● Aim of the task
Extract the lines from the first line of the records below through the line containing "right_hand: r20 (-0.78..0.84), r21", inclusive, and reproduce them exactly as written.

● Extracted material
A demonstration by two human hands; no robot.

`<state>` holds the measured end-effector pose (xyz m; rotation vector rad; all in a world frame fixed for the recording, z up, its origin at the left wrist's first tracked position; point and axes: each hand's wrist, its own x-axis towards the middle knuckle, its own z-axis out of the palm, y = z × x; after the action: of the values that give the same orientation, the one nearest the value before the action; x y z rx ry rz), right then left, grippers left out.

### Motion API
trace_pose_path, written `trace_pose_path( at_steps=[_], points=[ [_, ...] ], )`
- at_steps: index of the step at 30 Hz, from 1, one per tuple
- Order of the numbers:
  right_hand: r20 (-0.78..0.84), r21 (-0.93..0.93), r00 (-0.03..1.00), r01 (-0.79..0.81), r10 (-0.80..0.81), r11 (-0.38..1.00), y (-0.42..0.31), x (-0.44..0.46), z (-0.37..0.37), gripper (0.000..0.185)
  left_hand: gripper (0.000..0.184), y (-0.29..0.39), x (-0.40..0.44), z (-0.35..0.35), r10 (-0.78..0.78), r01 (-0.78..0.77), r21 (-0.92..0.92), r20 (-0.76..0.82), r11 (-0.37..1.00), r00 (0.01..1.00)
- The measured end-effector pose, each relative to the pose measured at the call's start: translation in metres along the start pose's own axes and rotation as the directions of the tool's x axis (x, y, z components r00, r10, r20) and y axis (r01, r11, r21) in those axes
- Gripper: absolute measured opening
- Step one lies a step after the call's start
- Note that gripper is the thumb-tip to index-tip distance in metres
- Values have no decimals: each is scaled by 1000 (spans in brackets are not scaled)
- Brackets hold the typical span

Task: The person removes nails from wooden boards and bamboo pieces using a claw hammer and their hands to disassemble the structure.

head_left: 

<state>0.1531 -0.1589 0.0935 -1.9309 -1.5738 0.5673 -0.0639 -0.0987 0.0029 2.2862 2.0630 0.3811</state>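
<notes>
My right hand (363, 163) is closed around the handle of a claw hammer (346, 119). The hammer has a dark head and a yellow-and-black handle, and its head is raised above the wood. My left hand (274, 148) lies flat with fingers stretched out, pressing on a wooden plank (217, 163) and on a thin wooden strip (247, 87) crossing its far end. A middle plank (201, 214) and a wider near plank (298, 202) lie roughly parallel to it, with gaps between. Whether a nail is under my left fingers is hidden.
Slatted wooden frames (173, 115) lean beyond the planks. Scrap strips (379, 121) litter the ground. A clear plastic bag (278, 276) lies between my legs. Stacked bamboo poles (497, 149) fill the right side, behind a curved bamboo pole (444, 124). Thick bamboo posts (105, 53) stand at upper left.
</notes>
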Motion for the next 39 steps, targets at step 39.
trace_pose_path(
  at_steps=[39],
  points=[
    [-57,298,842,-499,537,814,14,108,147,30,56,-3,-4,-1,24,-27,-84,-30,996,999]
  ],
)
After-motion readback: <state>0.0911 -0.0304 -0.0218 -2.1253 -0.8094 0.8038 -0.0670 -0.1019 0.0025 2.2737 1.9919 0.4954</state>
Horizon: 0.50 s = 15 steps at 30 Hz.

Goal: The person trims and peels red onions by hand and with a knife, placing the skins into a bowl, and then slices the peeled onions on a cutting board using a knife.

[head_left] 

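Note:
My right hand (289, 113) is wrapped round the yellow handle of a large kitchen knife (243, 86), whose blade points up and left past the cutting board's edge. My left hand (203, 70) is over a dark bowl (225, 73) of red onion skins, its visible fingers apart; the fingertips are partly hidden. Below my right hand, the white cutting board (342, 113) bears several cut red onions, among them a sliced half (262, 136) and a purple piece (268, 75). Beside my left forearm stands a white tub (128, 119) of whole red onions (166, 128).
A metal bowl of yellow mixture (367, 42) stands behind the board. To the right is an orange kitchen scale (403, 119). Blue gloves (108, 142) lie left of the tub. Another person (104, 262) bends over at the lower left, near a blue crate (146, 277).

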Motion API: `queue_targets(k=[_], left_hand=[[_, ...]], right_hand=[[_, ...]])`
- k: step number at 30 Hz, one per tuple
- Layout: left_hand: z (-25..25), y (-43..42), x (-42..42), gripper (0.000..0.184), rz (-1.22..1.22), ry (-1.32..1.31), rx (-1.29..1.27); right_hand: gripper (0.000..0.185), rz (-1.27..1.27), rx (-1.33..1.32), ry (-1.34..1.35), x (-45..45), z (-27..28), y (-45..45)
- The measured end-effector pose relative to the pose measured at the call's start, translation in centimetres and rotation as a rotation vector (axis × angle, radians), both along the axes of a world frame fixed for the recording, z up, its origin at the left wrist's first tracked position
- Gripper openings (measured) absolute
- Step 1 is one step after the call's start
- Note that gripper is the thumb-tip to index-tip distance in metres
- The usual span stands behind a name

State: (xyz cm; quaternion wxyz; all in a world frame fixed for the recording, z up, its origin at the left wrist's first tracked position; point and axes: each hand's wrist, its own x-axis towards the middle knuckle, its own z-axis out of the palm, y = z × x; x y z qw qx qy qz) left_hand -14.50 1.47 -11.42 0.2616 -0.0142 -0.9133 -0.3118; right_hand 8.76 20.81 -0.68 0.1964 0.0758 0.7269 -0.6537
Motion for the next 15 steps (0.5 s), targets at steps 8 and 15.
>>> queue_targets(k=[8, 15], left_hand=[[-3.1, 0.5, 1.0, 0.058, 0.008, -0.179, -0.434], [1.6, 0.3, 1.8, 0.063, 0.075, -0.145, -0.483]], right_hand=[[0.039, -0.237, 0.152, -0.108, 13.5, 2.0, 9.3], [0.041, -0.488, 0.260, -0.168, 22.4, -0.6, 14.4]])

● Task answer
A demonstration by two human hands; no robot.

`<state>` holds the measured end-effector pose (xyz m; rotation vector rad; all in a world frame fixed for the recording, z up, its origin at the left wrist's first tracked position; point and axes: each hand's wrist, its own x-axis towards the middle knuckle, its own z-axis out of the palm, y = z × x; after the action: of the values that give the same orientation, the one nearest the value before the action; x y z rx ry rz), right then left, grippers left out.

### Motion API
trace_pose_path, written `trace_pose_path( at_steps=[_], points=[ [_, ...] ], )`
- at_steps: index of the step at 30 Hz, from 1, one per tuple
- Order of the numbers:
  right_hand: r20 (-0.78..0.84), r21 (-0.93..0.93), r00 (-0.03..1.00), r01 (-0.79..0.81), r10 (-0.80..0.81), r11 (-0.38..1.00), y (-0.42..0.31), x (-0.44..0.46), z (-0.37..0.37), gripper (0.000..0.185)

The response above is complete.